Иван задумался. Странный человек принц, неоднозначный. Жаль, что не пришлось сблизиться раньше. Но при всей доброжелательности он всегда был отделен некоторым барьером. Черта характера или влияние "голубой крови"? Нет, превосходства, пожалуй, не чувствуется. Просто сильная личность. На первый взгляд – невысокий, изящный, но за внешней хрупкостью – уверенность, надежность, сила.

Чакрабон не торопил Лесницкого. Даже отвернулся к окну, понимая, как сложно Ивану одним словом решить судьбу сестры.

– Ну что ж, если все зависит только от меня, то я не против.

– Иван Иванович, я вам очень благодарен. Но, возможно, у вас найдется сейчас два часа свободного времени, чтобы сказать это Катрин? Экипаж ждет у подъезда.

Катя в этот вечер не находила себе места. Пыталась читать, не улавливая смысла фраз. Подходила к роялю, поднимала крышку и, постояв задумчиво, опять прикрывала черно-белую полоску.

– Екатерина Ивановна, ваш брат пришел, – заглянула в ее комнату горничная.

– Иван? Здравствуй. Что случилось? Ты обещал быть только завтра…

– Катюша, я разговаривал сейчас с принцем. Он внизу, задержался, Ирина Петровна с ним…

Катя покраснела, выжидающе глядя на брата.

– Да. Он просил моего согласия на ваш брак. Я не против. Но, Катенька, уверена ли ты, что это именно то, что тебе нужно? На всю жизнь? Уверена ли ты в своей любви?

– Да!.. Пожалуй…

– Вот это "пожалуй" меня смущает. Ты осознаешь, какие могут быть трудности? Чужой язык, обычаи. Ты сможешь принять их, посчитать родными?

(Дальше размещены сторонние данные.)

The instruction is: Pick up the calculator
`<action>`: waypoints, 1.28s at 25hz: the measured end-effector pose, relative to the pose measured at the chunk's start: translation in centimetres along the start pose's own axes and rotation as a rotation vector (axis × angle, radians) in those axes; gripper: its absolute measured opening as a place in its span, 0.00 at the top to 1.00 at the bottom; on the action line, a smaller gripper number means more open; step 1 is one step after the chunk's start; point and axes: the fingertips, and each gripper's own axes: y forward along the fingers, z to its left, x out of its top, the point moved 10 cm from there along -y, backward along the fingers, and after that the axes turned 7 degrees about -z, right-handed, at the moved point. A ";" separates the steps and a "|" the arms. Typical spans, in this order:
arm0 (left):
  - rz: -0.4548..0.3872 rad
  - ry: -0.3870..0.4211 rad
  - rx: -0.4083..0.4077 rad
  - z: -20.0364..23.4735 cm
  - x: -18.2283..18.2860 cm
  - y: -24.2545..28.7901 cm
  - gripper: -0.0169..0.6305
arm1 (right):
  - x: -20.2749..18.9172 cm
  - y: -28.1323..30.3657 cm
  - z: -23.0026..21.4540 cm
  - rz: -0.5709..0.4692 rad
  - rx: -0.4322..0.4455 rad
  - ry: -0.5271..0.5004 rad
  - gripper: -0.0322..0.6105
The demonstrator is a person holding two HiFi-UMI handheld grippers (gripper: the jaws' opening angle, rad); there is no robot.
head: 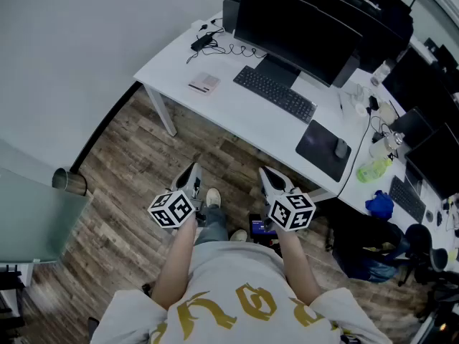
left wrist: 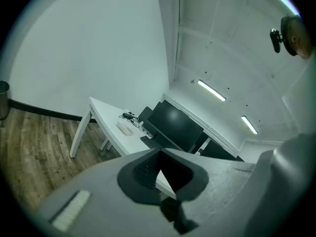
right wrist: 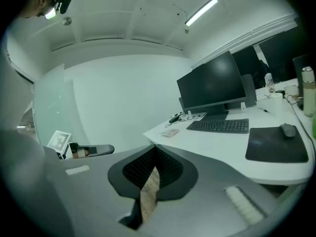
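Step in hand, as judged: the approach, barely begun, since both grippers hang close to the person's body over the wood floor (head: 129, 192), well apart from the desk. To do it well, cross that stretch of floor first. Use the left gripper (left wrist: 159, 150), which is on the calculator's side, and spread its jaws before the reach. Come down with the jaws across the calculator's narrower width and stop short of the cables beyond. Item: white desk (head: 237, 117), its long edge facing the person. Item: calculator (head: 204, 83), small, pale and flat, lying on the desk's left part, left of the keyboard (head: 275, 92) and nearer than the black cables (head: 215, 45). Item: monitor (head: 294, 31), dark, behind the keyboard. Claws: the left gripper has its jaws pressed together at the tips, with nothing between them and touching nothing. The right gripper (right wrist: 154, 146) is likewise closed tip to tip and empty; only a sliver of floor shows through the hollow behind its tips.
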 end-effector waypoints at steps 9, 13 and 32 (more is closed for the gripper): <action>0.000 0.024 0.026 -0.2 0.1 -0.4 0.97 | -0.1 -0.7 0.0 -0.008 0.001 -0.009 0.91; -0.022 0.031 0.068 0.1 0.6 -0.6 0.97 | 0.0 -0.2 0.1 -0.007 -0.005 -0.044 0.91; 0.080 -0.087 0.108 11.6 5.6 14.3 0.85 | 1.1 16.8 -3.3 0.115 -0.091 0.025 0.91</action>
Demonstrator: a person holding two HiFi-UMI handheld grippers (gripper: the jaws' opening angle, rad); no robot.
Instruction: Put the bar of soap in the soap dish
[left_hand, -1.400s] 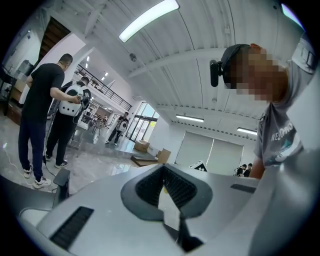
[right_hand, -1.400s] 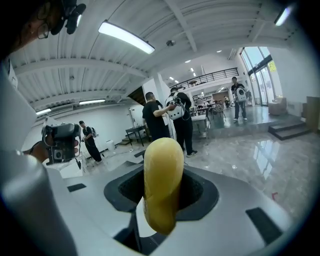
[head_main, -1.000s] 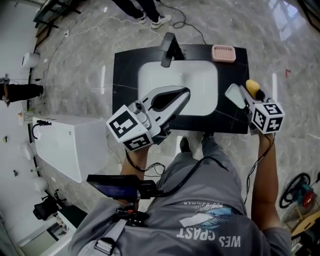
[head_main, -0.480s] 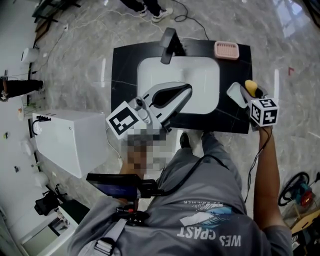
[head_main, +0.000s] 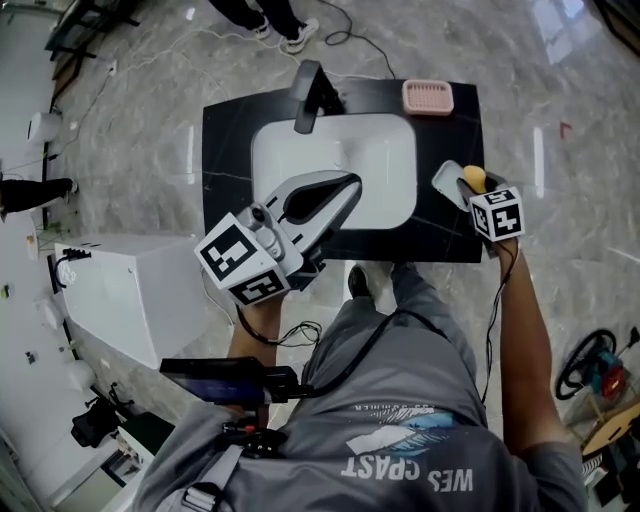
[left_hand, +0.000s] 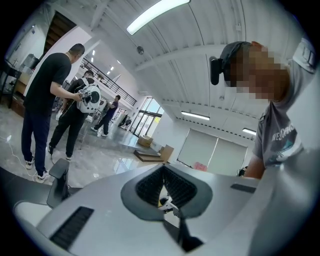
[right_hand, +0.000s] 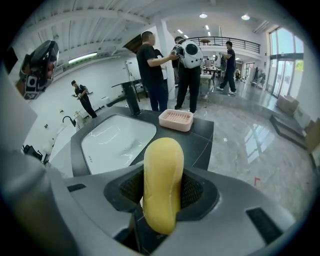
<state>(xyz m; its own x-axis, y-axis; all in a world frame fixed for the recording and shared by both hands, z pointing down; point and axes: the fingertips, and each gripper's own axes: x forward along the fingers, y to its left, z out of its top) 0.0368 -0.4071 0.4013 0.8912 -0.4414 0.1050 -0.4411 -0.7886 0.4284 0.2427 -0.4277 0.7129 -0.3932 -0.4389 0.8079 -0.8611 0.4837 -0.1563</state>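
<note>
The yellow bar of soap (right_hand: 162, 182) stands upright between the pads of my right gripper (right_hand: 161, 192), which is shut on it. In the head view that gripper (head_main: 458, 182) hovers over the right edge of the black counter (head_main: 225, 130), with the soap (head_main: 474, 178) showing beside its marker cube. The pink soap dish (head_main: 428, 97) sits empty at the counter's far right corner; in the right gripper view the dish (right_hand: 176, 120) lies ahead, beyond the soap. My left gripper (head_main: 335, 195) hangs over the front left of the white sink (head_main: 385, 165), jaws together and empty.
A black faucet (head_main: 308, 90) rises at the sink's far left edge. A white cabinet (head_main: 120, 290) stands on the floor to the left. People stand beyond the counter (right_hand: 155, 70), their shoes (head_main: 300, 35) near its far side. Cables trail across the marble floor.
The right gripper with the soap has drifted slightly left, from just outside the counter's right edge to just over it. The left gripper stays over the sink.
</note>
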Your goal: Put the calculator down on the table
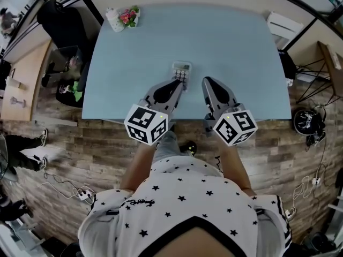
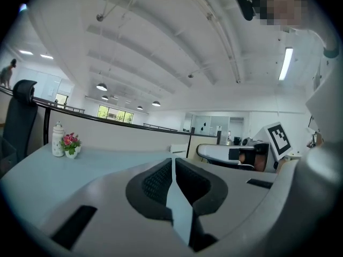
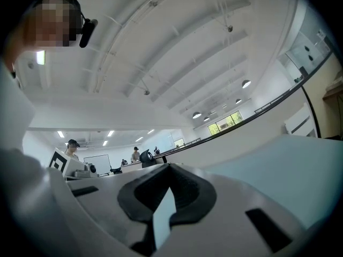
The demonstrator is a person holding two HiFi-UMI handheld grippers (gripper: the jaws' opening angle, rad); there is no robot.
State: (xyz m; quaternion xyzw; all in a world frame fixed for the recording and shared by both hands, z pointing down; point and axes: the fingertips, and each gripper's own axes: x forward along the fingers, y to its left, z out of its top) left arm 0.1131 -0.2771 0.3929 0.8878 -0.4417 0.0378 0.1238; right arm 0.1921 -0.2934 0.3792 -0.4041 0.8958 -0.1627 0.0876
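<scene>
Pale blue table top [image 1: 241, 52] carried a small pot of pink flowers [image 1: 124, 17] at its far left corner. Nearer the middle, the left gripper [image 1: 178, 82] had its jaws pressed together with nothing between them; its own view showed only the dark pads meeting. Just beyond its tip lay the calculator [image 1: 181, 69], flat on the table with its keys up, so the task looked done. From above the tip seemed to overlap its near edge, though whether they touched could not be told. The calculator was probably light, stiff plastic, a little slippery, with a display that should not be squeezed. A grip across its long side edges would suit best. Further right, the right gripper [image 1: 207, 82] was likewise closed and empty, near the calculator but apart from it.
</scene>
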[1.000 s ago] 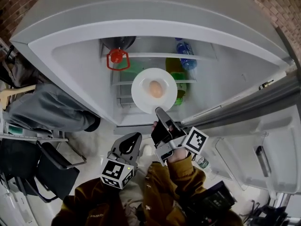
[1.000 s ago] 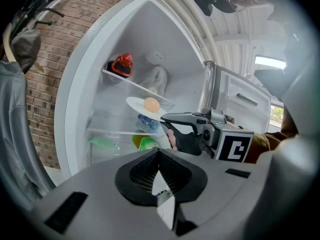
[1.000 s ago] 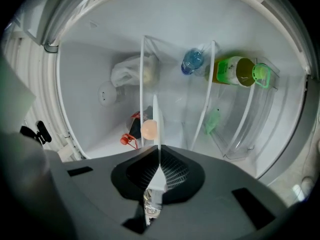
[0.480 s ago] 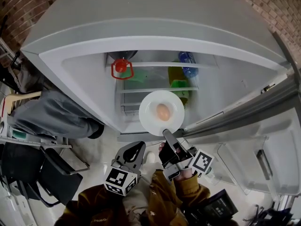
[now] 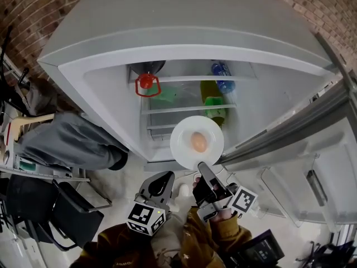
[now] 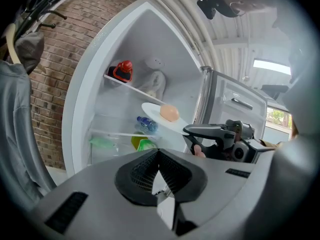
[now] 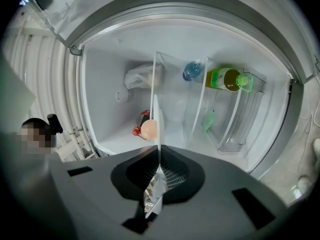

– Смогу. Ты же выучил китайский, японский и английский.

– Но мне было нужно для работы. И дело не в том, что ты не сможешь выучить сиамский… Сможешь. Сейчас поднимется Чакрабон. Ты все решила обдуманно и бесповоротно?

– Да.

– Катрин, извините за столь скорое возвращение. Так уж получилось. – Лек улыбался немного неуверенно и был бледнее обычного.

– Все хорошо, ваше высочество, – постаралась его успокоить Катя, но сама почувствовала, как голос предательски задрожал.

– Друзья мои, – подошел к ним Лесницкий, – мне, право же, никогда не приходилось никого благословлять, но я желаю вам счастья и с надеждой на него вверяю вам, ваше высочество, судьбу самого родного мне человека. – Иван перекрестил и трижды, по-русски крепко, поцеловал принца и сестру. Даже у него на глаза навернулись слезы. – Самое главное, будьте счастливы.

Помолчали немного. Втроем говорить было больше не о чем. Следовало привыкнуть к новому положению.

– Позвольте в честь знаменательного события пригласить вас на скромный ужин в "Англетер", – все еще скрывая волнение за официальным тоном, проговорил Чакрабон.

– Чудесно! – Катя хлопнула в ладоши. – Я пойду скажу Ирине Петровне.

– Нет, нет, Катенька, не надо никому ничего говорить. И ей тоже. Иначе завтра все будет известно императору. Я потом объясню тебе подробнее свои планы.